(Instructions for the task) If a line of the data below holds the word "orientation", list it.

(Dataset entries)

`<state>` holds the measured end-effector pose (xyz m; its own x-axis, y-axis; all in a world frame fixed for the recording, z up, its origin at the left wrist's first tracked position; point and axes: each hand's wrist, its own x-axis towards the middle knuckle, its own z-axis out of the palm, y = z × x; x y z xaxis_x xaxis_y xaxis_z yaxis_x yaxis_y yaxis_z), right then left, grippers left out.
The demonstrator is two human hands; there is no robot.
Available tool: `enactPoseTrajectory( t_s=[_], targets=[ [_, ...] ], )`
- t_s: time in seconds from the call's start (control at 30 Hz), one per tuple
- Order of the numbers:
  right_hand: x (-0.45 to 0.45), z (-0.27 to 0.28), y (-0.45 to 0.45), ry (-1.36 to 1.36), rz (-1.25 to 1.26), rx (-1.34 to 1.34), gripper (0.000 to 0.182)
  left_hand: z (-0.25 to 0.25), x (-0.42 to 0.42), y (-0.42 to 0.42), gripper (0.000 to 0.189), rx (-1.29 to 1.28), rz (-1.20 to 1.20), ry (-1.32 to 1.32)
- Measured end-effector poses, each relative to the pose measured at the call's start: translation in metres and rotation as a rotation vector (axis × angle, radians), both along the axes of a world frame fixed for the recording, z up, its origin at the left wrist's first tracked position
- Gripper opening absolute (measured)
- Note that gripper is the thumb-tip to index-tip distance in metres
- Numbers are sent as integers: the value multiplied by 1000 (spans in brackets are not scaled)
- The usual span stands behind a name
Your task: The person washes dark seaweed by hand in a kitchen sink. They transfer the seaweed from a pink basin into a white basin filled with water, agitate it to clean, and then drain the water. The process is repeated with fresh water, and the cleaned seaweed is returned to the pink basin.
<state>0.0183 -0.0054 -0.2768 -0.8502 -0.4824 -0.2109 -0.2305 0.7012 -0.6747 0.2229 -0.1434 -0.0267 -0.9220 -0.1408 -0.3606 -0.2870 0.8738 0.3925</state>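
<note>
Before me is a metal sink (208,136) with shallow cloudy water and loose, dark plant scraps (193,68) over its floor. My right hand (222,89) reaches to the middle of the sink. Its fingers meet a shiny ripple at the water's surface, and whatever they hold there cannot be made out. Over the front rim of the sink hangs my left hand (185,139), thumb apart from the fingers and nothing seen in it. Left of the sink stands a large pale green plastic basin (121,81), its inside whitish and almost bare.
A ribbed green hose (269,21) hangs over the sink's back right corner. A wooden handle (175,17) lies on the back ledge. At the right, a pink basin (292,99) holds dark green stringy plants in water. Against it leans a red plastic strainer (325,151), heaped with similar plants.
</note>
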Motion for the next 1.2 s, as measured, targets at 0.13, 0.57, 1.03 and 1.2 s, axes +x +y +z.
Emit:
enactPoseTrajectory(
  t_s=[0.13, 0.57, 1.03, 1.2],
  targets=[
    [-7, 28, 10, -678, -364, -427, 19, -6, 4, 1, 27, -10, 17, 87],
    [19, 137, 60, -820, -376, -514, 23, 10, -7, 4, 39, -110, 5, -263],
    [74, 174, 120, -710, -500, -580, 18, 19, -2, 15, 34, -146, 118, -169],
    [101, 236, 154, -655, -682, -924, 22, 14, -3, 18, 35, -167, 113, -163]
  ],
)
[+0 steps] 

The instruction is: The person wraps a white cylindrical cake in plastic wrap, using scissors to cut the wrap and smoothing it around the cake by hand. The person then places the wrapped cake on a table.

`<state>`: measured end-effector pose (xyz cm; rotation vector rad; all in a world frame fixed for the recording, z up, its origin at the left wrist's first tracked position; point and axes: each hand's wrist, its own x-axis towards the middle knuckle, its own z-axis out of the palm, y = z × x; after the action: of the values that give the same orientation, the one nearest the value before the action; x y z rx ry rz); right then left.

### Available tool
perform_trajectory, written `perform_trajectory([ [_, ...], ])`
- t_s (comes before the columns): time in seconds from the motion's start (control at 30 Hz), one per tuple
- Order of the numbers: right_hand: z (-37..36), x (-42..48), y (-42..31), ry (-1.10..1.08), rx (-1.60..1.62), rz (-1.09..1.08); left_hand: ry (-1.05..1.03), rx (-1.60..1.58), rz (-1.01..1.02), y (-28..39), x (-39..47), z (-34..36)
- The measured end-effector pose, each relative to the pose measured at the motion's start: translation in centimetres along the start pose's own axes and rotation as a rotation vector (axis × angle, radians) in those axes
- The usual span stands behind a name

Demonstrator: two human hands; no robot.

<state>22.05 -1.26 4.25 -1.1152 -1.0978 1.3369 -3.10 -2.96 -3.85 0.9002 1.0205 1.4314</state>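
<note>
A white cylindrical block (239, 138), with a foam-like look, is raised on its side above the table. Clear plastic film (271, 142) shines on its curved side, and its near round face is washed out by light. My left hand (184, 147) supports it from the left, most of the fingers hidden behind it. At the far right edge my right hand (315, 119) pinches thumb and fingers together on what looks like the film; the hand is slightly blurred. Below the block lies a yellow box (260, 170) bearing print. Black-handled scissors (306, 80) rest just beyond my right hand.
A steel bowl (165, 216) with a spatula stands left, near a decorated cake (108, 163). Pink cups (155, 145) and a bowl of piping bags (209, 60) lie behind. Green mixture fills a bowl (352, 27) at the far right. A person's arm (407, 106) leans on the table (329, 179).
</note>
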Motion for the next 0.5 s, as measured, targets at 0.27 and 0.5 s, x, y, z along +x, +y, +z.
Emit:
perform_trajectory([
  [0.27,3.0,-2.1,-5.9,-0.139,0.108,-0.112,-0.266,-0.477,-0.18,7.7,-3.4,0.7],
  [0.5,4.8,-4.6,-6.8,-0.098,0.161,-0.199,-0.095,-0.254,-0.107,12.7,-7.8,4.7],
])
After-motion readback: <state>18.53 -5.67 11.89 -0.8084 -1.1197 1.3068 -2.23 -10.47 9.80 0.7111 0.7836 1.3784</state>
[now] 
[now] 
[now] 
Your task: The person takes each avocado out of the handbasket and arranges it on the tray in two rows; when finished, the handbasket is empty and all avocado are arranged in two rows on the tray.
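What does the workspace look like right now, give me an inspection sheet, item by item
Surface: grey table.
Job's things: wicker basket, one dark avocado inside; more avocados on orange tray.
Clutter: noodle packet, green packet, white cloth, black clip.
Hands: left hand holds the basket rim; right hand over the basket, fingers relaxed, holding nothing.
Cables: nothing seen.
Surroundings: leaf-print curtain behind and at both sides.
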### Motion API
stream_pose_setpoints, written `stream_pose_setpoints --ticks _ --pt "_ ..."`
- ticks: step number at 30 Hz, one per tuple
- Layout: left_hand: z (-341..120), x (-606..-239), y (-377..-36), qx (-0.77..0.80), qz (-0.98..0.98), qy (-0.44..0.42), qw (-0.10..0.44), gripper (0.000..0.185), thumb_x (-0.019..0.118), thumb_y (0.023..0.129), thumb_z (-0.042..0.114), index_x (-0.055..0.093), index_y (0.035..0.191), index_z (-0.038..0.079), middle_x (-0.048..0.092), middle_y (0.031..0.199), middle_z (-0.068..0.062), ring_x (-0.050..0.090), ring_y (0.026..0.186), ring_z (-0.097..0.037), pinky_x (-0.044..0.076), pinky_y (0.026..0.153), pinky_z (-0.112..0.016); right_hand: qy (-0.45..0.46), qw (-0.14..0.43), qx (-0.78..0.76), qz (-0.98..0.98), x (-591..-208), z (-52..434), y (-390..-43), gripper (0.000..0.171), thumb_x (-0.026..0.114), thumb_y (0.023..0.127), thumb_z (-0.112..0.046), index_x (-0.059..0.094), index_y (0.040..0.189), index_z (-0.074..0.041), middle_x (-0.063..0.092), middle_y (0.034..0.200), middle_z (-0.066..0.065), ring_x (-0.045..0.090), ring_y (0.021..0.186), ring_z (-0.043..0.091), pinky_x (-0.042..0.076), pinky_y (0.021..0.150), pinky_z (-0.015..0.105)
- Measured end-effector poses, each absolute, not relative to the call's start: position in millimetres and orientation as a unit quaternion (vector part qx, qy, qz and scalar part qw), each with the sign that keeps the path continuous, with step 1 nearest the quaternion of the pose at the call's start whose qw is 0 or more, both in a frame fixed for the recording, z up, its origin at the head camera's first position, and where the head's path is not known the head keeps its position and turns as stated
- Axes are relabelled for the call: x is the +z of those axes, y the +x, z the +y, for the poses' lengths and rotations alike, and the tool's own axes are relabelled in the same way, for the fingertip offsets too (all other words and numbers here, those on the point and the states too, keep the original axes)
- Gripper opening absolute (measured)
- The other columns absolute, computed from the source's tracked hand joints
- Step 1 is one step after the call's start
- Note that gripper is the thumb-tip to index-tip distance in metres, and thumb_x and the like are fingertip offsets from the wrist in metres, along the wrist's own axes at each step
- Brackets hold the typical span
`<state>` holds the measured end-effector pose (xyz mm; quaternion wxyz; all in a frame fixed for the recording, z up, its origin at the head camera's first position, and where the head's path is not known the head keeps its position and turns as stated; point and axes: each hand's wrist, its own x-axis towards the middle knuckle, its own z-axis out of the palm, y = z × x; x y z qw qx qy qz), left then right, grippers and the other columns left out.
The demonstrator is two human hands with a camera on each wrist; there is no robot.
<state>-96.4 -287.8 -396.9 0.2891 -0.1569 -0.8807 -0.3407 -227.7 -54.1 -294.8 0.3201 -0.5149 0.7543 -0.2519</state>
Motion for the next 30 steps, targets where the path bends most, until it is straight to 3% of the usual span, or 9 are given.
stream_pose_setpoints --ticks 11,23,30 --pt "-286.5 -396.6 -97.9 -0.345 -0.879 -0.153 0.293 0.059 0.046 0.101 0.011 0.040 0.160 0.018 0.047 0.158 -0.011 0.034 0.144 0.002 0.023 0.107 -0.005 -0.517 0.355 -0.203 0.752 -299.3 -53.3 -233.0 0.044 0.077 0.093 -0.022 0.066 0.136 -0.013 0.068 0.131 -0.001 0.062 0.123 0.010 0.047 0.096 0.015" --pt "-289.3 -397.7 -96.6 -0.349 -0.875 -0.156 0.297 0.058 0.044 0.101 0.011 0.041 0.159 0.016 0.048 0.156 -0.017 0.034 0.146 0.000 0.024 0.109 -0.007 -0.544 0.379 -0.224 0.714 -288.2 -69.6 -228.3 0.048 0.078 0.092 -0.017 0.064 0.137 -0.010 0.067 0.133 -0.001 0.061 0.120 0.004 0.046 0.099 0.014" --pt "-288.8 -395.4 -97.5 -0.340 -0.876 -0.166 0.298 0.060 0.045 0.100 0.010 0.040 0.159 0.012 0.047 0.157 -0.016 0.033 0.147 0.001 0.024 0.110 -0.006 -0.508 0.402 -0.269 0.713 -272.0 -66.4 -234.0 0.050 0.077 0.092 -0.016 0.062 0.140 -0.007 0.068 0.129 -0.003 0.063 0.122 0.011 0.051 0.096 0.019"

(Problem solution)
`<state>`: measured end-effector pose (xyz cm; rotation vector rad; all in a world frame fixed for the recording, z up, its origin at the left wrist's first tracked position; point and axes: each hand's wrist, its own x-axis towards the middle knuckle, its own z-axis out of the palm, y = z × x; after the action: of the values that give the same orientation, the one nearest the value before the action; x y z rx ry rz); right then left.
- Measured end-effector poses, each absolute, not relative to the call's start: position in millimetres and orientation as a unit quaternion (vector part qx, qy, qz and scalar part qw), each with the sign that keeps the path continuous, with step 1 nearest the quaternion of the pose at the call's start whose qw is 0 or more, both in a frame fixed for the recording, z up, its origin at the head camera's first position, and where the head's path is not known the head keeps its position and turns as stated

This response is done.